All goods sold by Seller are warranted to be free from defects in material and workmanship.
THE FOREGOING WARRANTY IS IN LIEU OF AND EXCLUDES ALL OTHER WARRANTIES NOT EXPRESSLY SET FORTH HEREIN, WHETHER EXPRESS OR IMPLIED BY OPERATION OF LAW OR OTHERWISE, INCLUDING BUT NOT LIMITED TO ANY IMPLIED WARRANTIES OF MERCHANTABILITY OR FITNESS.
Seller shall not be liable for incidental or consequential losses, damages, or expenses, directly or indirectly arising from the sale, handling, or use of the goods, or from any other cause relating thereto, and Seller’s liability in any case is expressly limited to the replacement (in the form originally shipped) of goods not complying with this agreement, or, at Seller’s election, to the repayment of or crediting Buyer with, an amount equal to the purchase price of such goods, whether such claims are for breach of warranty or negligence.

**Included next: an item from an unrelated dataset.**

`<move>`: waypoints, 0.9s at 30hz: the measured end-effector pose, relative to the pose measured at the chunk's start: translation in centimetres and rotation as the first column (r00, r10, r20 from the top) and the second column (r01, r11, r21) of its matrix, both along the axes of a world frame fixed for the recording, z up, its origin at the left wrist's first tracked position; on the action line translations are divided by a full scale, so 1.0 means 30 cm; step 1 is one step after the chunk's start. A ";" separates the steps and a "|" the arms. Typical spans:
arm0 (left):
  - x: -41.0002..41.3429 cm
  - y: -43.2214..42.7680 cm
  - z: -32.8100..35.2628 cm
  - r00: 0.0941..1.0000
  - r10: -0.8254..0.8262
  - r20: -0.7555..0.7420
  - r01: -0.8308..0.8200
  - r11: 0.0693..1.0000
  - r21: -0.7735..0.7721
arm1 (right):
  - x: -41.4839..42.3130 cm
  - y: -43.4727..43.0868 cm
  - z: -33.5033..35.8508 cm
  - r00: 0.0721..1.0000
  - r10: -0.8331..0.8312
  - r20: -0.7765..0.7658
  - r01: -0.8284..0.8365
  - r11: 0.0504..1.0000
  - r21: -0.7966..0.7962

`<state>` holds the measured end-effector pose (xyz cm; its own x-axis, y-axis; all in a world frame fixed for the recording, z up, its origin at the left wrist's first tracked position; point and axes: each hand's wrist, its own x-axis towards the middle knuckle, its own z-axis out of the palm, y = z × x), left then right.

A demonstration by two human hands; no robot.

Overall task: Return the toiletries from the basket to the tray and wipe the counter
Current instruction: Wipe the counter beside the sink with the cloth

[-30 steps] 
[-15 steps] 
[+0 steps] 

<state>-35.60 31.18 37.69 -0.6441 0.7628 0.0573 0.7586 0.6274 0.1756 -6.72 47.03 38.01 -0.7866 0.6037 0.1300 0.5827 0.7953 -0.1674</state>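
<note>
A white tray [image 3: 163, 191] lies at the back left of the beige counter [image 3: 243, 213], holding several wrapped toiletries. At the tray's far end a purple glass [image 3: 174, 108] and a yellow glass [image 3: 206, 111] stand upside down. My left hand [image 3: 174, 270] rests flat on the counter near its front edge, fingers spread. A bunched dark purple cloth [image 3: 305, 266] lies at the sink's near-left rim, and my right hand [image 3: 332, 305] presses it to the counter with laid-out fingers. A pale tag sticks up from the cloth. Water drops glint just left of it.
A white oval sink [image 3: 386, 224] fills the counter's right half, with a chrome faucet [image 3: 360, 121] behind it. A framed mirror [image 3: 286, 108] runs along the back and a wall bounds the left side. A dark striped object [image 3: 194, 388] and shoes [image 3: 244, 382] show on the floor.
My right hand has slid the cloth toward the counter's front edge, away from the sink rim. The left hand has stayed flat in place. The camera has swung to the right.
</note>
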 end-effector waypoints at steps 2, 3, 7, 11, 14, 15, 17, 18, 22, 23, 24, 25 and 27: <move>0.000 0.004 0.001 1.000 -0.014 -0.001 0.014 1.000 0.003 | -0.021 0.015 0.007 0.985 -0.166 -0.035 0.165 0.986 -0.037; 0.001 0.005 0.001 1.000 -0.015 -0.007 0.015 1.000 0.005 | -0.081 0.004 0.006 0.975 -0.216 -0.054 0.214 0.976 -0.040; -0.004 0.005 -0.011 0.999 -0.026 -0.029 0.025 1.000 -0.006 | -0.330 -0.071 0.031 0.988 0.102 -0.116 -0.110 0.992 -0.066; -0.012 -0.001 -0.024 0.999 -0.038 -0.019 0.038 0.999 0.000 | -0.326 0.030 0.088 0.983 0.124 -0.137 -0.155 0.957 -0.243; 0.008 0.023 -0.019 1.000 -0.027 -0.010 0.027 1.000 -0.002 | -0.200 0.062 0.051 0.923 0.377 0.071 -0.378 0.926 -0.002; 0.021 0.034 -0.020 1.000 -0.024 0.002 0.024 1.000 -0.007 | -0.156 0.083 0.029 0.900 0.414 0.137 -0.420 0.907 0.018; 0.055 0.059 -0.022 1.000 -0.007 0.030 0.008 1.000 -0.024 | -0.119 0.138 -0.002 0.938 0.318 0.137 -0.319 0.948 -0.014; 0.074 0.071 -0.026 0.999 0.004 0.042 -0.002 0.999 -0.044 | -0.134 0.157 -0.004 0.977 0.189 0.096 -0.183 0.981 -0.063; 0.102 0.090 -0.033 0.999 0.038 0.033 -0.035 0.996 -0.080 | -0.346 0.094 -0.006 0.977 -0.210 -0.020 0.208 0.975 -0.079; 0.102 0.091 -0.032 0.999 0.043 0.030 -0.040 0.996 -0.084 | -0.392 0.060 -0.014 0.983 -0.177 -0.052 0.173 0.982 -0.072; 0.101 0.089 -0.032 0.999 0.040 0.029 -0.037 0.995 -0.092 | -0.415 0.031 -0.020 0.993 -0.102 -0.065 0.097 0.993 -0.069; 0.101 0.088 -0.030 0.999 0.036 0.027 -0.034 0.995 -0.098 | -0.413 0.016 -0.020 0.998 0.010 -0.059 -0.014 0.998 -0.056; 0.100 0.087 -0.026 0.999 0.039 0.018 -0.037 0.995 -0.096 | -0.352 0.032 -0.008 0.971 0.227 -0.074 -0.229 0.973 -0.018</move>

Any claimed defect in material or workmanship shall be deemed waived by Buyer unless submitted to Seller in writing within thirty (30) days from the date it was, or by reasonable inspection should have been, discovered by Buyer, but no later than 60 days from the date of purchase.
Seller shall not be liable under the foregoing warranty if any loss or damage is caused by improper application or use of the goods, or if the goods are not applied and used according to Seller’s current printed directions and specifications, free copies of which are available on request.
No action may be brought more than one year after the purchase of the Product and any such action must be brought in the Chancery Court for Davidson County. ALL PARTIES WAIVE ANY RIGHT TO A JURY TRIAL.
DESIGNATION OF CARRIER
For all sales made on a delivered price basis, Seller reserves the right to designate the carrier.
Seller reserves the right to require payment for the goods in advance, or satisfactory security if the financial responsibility of Buyer becomes unsatisfactory to Seller. If Buyer fails to make payment in accordance with the terms of this agreement, or any collateral agreement, or fails to comply with any provision thereof, Seller may, at its option (and in addition to other remedies), cancel any unshipped portion of this order. Buyer will remain liable for all unpaid accounts. Goods cannot be returned and orders, once accepted, cannot be cancelled without Seller’s prior written consent. In the case of special or non-stock goods, Buyer’s cancellation will be accepted only upon Buyer’s acceptance and payment in full for finished items and items within 10 days of completion and on other items in process of manufacture, the cancellation charge shall be the percentage of completion as applied to the purchase price. Where unprocessed goods only are involved the cancellation charge shall be the cost of the material plus 10%.